» SUPPLIED INFORMATION

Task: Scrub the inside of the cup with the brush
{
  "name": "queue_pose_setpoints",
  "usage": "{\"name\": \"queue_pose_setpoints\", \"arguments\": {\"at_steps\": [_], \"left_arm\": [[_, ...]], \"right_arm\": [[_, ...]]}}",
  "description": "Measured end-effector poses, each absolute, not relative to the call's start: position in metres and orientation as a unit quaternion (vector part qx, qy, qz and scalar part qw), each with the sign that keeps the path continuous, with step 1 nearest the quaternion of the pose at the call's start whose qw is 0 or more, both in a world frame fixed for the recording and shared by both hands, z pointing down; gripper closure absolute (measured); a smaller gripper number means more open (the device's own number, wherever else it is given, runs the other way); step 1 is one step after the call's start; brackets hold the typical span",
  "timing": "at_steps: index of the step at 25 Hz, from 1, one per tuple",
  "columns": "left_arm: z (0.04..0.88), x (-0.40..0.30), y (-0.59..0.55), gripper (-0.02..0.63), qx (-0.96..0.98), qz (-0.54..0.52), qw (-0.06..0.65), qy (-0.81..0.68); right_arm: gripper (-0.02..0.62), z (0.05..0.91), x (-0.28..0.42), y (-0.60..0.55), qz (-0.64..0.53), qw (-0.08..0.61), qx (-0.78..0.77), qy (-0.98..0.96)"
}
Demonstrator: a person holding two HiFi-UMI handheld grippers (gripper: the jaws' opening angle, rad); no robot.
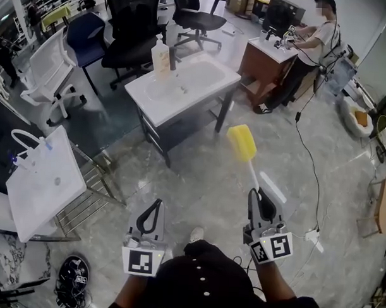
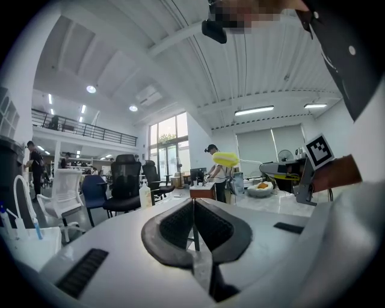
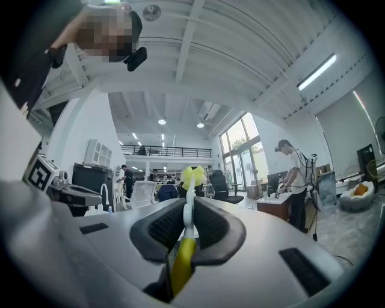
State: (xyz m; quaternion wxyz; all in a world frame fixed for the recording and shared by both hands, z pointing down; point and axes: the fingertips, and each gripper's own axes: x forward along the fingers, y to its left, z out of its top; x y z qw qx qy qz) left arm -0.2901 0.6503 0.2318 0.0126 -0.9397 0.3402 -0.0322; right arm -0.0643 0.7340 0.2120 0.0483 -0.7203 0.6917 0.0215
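Gripping, right tongs (image 3: 188, 209): you had them clamped on the brush (image 1: 241, 143) handle.
Brush head: the yellow sponge stood out beyond your right tongs' tips, in the air.
Left tongs (image 2: 194, 206): pressed together, nothing between them, beside your right tongs.
Tabletop (image 1: 152, 102): white, well ahead of both tongs, with a bottle (image 1: 161, 57) standing on it.

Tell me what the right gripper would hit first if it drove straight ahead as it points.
Open floor lies ahead of the right gripper and the brush in its jaws; then the line seems to reach the white sink table, near its corner. Height and depth are unclear.
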Motion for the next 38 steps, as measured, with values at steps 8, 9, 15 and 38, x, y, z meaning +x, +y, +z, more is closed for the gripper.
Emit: {"name": "queue_pose_setpoints", "arguments": {"at_steps": [8, 9, 15, 38], "left_arm": [[0.226, -0.241, 0.615, 0.578, -0.935, -0.043, 0.009, 0.351], [0.225, -0.237, 0.613, 0.578, -0.935, -0.043, 0.008, 0.353], [0.225, -0.222, 0.6, 0.578, -0.93, -0.051, -0.002, 0.365], [0.222, -0.178, 0.472, 0.578, -0.928, -0.022, 0.014, 0.372]], "right_arm": [[0.546, 0.209, -0.015, 0.69, 0.013, 0.051, -0.712, 0.701], [0.546, 0.211, -0.011, 0.686, 0.01, 0.051, -0.71, 0.702], [0.546, 0.213, 0.002, 0.664, 0.003, 0.053, -0.701, 0.711], [0.546, 0.2, 0.05, 0.539, 0.033, 0.05, -0.696, 0.716]]}}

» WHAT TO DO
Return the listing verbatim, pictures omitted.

» FINISHED EXERCISE
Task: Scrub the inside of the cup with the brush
{
  "name": "queue_pose_setpoints",
  "usage": "{\"name\": \"queue_pose_setpoints\", \"arguments\": {\"at_steps\": [_], \"left_arm\": [[_, ...]], \"right_arm\": [[_, ...]]}}",
  "description": "Measured end-effector poses, each absolute, not relative to the call's start: position in metres and orientation as a unit quaternion (vector part qx, qy, qz and scalar part qw), each with the sign that keeps the path continuous, with step 1 nearest the quaternion of the pose at the call's start whose qw is 0 or more, both in a world frame fixed for the recording and shared by both hands, z pointing down; gripper closure absolute (measured); a smaller gripper number means more open (the device's own number, wherever else it is given, runs the other way); step 1 is one step after the call's start; brackets hold the typical span",
  "timing": "at_steps: index of the step at 25 Hz, from 1, one per tuple",
  "columns": "left_arm: z (0.04..0.88), x (-0.40..0.30), y (-0.59..0.55), gripper (-0.02..0.63), qx (-0.96..0.98), qz (-0.54..0.52), qw (-0.06..0.65), qy (-0.81..0.68); right_arm: gripper (-0.02..0.62), z (0.05..0.91), x (-0.28..0.42), y (-0.60..0.55), qz (-0.64..0.53), qw (-0.08..0.61), qx (-0.78..0.77), qy (-0.98..0.96)"
}
Demonstrator: a person holding two HiFi-UMI handheld grippers (gripper: the jaws' opening angle, rad); no robot.
State: (xyz m; quaternion wxyz; all in a world frame fixed for the recording and shared by both hands, z pointing down; point and axes: the fingertips, and each gripper's own axes: x forward along the fingers, y to its left, z out of its top; x y z qw qx qy qz) left arm -0.2901 0.6503 0.2318 0.0126 -0.9397 0.3402 -0.0322; right arm -0.0643 0.7340 0.2120 0.0483 -0.7203 0.6917 0.0215
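Gripping, right tongs (image 3: 188, 209): you had them clamped on the brush (image 1: 241, 143) handle.
Brush head: the yellow sponge stood out beyond your right tongs' tips, in the air.
Left tongs (image 2: 194, 206): pressed together, nothing between them, beside your right tongs.
Tabletop (image 1: 152, 102): white, well ahead of both tongs, with a bottle (image 1: 161, 57) standing on it.

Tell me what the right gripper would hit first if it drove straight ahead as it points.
Open floor lies ahead of the right gripper and the brush in its jaws; then the line seems to reach the white sink table, near its corner. Height and depth are unclear.
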Motion for the next 38 steps, as measured, with values at steps 8, 9, 15 and 38, x, y, z meaning +x, +y, +z, more is closed for the gripper.
Emit: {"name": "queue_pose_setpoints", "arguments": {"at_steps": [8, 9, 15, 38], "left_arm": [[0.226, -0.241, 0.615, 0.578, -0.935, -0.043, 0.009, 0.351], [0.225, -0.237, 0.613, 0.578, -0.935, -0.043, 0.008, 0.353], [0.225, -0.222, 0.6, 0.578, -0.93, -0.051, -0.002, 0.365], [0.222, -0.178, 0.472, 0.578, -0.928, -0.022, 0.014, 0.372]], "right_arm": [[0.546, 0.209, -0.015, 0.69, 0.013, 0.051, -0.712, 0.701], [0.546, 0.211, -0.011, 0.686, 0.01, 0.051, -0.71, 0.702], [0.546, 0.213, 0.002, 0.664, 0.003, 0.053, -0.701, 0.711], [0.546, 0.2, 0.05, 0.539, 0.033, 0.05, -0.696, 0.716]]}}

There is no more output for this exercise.